We ordered 9 boards with the new design confident we have tested it with the prototype.
only 4 boot up, 5 are not responding.
We currently do not have any debugging tools. What we are doing is forcing the microcontroller ( ST10R167) firmware to write to a unused USB register address, and monitoring the address bus using a signaltap on the fpga.
With the dsp, we are injecting dummy i/o reads to various addresses in various locations in the firmware (which is written in assembly), programming it and then observing the data bus to indicate that particular write.
So we only have the information on if a certain part of code gets hit.
What we are seeing is that the DSP stops running its Main loop.

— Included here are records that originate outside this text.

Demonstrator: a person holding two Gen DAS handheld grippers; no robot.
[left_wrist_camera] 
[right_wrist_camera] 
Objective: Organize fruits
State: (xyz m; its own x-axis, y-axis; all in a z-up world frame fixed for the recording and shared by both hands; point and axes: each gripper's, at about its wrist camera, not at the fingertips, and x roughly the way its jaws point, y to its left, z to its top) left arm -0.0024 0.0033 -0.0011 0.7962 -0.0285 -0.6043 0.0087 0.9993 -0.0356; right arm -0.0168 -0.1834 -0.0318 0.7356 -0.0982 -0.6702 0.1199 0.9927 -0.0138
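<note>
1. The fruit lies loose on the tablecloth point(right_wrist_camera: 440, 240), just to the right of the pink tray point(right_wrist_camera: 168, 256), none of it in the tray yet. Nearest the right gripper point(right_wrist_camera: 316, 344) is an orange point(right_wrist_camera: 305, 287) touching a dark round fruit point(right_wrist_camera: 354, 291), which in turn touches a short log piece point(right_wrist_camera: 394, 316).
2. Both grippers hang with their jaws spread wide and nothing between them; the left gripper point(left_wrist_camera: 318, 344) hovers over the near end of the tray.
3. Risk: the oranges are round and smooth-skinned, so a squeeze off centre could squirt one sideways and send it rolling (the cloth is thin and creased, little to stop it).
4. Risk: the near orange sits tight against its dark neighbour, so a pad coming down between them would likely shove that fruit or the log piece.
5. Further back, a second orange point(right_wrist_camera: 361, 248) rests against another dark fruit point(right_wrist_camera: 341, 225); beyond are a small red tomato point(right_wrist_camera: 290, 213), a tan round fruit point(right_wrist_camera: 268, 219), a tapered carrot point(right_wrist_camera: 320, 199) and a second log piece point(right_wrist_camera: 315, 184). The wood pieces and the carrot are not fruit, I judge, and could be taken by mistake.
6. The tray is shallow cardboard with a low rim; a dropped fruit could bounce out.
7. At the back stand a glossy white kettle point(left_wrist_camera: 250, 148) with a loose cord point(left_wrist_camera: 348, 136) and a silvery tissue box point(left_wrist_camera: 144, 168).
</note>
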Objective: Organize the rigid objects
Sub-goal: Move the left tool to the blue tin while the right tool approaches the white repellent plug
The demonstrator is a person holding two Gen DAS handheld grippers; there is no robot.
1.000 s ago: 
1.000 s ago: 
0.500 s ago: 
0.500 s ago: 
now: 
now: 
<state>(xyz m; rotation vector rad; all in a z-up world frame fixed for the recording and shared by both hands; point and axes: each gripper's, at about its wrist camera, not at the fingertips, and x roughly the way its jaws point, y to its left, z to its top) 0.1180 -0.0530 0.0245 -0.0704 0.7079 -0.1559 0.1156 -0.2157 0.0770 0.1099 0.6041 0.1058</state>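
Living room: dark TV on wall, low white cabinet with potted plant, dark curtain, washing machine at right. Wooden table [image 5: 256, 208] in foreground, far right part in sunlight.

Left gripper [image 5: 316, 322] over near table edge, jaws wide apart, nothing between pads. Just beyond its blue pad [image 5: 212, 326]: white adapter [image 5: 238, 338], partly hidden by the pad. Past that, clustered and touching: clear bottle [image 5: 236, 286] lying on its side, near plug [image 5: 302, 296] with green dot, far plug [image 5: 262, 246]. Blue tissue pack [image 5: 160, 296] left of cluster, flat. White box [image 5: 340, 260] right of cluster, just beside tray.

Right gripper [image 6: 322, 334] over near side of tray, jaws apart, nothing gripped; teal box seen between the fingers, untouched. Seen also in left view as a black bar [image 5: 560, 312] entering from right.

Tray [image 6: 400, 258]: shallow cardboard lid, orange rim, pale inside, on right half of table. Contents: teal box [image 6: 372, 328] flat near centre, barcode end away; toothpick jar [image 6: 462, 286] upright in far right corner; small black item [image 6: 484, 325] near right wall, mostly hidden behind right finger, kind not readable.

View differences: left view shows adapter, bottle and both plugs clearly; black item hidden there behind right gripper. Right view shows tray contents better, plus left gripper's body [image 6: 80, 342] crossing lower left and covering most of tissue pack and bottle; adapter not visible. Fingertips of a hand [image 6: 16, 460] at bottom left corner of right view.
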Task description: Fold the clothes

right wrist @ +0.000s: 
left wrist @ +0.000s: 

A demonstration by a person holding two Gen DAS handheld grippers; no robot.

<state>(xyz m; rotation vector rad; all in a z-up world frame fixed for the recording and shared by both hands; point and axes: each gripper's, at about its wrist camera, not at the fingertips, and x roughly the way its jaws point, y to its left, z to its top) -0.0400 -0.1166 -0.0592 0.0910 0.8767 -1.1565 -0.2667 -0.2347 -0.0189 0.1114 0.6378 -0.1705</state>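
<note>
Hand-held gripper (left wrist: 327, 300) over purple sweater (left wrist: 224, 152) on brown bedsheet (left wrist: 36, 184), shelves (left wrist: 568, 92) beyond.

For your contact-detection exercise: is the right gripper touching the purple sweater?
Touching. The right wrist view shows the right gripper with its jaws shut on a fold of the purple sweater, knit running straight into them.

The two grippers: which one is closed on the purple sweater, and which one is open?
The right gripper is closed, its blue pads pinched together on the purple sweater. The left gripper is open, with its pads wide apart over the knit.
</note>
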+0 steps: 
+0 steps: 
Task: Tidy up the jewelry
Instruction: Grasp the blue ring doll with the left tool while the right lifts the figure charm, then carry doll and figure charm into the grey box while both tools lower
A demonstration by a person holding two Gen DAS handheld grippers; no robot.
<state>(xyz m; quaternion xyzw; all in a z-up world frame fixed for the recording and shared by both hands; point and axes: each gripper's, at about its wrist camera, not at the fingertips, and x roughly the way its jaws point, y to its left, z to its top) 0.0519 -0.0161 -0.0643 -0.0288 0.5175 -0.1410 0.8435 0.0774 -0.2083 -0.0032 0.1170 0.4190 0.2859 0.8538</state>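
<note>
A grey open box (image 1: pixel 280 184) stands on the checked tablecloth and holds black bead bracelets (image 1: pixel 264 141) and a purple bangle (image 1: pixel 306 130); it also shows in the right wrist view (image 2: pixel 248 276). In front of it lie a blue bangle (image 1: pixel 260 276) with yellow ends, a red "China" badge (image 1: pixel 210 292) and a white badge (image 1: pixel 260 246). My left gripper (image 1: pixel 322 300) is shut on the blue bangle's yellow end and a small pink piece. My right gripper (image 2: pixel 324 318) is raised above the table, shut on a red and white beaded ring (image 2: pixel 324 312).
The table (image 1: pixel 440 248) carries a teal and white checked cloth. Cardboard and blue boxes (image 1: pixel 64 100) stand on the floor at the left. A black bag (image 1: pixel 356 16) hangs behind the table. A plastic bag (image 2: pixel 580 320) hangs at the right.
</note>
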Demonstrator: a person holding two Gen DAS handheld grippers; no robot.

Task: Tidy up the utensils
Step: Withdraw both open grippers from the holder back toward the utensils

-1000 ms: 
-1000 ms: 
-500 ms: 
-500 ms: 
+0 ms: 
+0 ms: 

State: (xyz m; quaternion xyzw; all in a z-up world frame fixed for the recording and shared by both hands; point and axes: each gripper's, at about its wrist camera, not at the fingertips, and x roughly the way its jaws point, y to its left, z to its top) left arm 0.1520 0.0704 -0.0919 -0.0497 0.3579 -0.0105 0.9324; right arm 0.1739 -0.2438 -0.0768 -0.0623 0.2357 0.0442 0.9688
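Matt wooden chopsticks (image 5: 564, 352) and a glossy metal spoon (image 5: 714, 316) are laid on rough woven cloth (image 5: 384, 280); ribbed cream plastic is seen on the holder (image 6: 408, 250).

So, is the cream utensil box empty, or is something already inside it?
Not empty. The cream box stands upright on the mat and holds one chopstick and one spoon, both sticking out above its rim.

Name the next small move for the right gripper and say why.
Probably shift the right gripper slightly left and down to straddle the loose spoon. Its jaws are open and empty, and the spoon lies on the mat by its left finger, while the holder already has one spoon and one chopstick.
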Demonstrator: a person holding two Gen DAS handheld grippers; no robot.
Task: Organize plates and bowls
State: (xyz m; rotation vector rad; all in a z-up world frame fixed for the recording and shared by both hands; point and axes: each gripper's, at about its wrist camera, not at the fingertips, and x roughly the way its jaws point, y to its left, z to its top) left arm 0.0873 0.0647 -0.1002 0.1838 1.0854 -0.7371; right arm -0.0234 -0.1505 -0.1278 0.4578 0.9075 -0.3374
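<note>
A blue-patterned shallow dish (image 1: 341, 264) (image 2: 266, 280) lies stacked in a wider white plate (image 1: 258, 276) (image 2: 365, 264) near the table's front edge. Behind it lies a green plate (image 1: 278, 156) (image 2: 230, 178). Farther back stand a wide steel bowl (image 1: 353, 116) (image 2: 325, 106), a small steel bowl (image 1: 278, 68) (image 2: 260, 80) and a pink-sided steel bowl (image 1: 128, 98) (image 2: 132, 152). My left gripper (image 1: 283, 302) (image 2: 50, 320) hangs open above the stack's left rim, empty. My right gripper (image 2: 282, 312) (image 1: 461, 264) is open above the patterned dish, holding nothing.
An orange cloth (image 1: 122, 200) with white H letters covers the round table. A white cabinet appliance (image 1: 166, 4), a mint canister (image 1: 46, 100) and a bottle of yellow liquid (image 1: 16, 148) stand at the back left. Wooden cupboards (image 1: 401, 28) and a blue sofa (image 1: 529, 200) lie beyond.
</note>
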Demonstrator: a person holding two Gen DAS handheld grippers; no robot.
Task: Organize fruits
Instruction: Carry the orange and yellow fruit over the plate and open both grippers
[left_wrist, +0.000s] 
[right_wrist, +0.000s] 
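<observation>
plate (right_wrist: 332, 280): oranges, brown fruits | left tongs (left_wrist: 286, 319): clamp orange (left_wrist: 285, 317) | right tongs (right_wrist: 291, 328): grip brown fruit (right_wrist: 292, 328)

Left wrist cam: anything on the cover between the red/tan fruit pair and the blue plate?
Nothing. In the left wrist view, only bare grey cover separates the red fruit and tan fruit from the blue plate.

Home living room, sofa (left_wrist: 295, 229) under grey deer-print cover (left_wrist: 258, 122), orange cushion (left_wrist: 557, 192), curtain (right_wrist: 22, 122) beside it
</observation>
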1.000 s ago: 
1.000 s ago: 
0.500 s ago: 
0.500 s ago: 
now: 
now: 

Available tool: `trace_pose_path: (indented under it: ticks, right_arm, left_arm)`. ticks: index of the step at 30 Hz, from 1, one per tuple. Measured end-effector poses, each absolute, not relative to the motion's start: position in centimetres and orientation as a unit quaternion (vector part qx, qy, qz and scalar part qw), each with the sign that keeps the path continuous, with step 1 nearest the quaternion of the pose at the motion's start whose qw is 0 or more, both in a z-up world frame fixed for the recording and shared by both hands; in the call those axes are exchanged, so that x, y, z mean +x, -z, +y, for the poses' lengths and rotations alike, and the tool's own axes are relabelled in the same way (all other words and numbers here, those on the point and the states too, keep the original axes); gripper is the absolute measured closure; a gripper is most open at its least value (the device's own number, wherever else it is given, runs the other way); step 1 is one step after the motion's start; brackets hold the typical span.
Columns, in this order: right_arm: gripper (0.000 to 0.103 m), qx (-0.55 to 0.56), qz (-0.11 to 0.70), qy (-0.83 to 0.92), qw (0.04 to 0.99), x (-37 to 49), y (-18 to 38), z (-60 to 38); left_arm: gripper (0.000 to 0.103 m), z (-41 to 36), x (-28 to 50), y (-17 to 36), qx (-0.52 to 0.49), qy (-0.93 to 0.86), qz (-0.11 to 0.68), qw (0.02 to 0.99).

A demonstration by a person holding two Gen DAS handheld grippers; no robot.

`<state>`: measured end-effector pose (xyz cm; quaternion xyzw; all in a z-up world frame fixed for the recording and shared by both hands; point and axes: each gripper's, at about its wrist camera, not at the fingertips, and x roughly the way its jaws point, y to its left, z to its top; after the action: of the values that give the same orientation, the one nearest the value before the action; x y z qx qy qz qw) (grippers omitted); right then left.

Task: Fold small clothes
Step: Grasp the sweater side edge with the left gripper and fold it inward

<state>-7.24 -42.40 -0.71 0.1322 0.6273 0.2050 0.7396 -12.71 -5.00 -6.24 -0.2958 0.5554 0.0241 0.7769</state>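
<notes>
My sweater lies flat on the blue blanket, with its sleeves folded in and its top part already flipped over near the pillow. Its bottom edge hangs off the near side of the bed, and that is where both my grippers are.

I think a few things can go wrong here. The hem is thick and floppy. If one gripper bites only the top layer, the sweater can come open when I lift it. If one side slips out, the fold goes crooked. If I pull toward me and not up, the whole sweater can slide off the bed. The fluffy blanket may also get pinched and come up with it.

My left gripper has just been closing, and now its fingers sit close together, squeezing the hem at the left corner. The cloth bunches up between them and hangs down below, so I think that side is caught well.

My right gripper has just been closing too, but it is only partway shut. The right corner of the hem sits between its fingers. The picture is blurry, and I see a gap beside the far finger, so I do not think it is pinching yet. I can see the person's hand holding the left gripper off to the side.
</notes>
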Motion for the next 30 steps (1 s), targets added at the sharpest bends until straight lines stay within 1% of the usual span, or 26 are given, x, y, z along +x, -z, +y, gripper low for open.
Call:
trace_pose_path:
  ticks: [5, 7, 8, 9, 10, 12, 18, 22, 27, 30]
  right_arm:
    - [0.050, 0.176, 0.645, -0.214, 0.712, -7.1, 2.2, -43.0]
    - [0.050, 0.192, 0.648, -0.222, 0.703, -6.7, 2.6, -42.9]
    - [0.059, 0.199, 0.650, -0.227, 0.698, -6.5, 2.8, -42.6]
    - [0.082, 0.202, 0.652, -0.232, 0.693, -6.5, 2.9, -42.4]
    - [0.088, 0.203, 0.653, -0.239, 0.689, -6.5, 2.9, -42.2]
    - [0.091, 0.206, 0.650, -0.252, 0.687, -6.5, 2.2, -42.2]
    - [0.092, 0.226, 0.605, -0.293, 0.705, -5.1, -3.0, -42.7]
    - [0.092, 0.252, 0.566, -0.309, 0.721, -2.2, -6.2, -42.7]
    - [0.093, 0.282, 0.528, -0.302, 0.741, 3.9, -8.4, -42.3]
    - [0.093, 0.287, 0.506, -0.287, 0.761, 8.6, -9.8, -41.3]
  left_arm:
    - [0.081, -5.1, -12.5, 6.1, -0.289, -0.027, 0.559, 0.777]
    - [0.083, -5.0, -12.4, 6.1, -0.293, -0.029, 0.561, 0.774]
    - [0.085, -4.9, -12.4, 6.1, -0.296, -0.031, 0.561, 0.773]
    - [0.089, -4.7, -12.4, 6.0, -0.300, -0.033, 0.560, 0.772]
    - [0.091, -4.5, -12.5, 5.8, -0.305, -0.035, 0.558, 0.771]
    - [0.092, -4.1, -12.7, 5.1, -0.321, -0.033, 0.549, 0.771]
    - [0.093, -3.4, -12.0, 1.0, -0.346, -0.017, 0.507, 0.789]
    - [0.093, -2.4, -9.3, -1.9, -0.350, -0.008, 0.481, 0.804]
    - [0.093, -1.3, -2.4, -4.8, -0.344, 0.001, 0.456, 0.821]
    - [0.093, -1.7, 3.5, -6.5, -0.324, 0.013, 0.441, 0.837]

This routine is supposed to just keep calling itself at the end of the routine like an infinite loop. All other major functions are interrupt driven.
one of the continuous ADC read operations is done by feeding the SCLK ( serial clock from SPORT1) back into IRQ2 pin. This ISR fires correctly, and we see that the routine executes the 5 read operations correctly and timely. But there is no evidence of the main loop running after a few loops.
During startup the main loop executes a few times. We expect it to keep running, since its the one that handles some command parsing, and handshake that tells the micro that the dsp is active and responding and is running the correct firmware.
But the main loop dies for some reason, and we don't have a clue what.
We checked signal integrity on the data bus , and there seems to be no apparent noise. (although we are fully sure how to confirm that)
We checked the clock going in to CLKIN. It looks fine. The CLKOUT is x2 of CLKIN at 32.168 Mhz.
The DSP and the micro communicate using a shared memory architecture. Both the devices write to and read from the shared memory to communicate the data and commands.
Different commands are signalled by different interrupt lines pulled by the micro.
The job of the main routine is to check for "CR" on the command word (shared memory variable) and go to a label called Begin, which will compute the crc and write "SB" or standby into the command word. The micro writes "CR" into that word, and indefinitely waits for "SB" to be written by the DSP. But the DSP never sees the "CR" as the main loop thats supposed to catch it has stopped executing!
Here is the sequence of events that happen on powerup.
1. dsp loads initial firmware from a flash chip to program memory. part of the program memory is "softload" that handles firmware download from the micro.
2. micro sets the PWD pin to 0 to force the dsp to powerdown mode where the softload resides. It then downloads a new firmware image to the dsp, while the dsp overwrites its own PM with the opcodes that its receiving from the micro. the microprocessor's firmware has an image of the DSP firmware built into it.
3. after firmware download completes, the PWD pin is set to 1 so execution resumes. A CRC of the PM is computed and saved. The Main loop is now running fine along with IRQ2.
4. after about 360753 times the main loop stops running. So when the micro writes a "CR" to the command word, the dsp never recognizes it, and never writes "SB" to it. so both the chips hang and wait.
I am puzzled on what will cause the main loop to die.
I have stripped the one complicated function call from the loop. now there are only a few memory reads, writes and ENA INT commands in that "mainbody". It still dies. I was hoping to find a IDLE, but there is none.
We are completely stumped and are running out of ideas.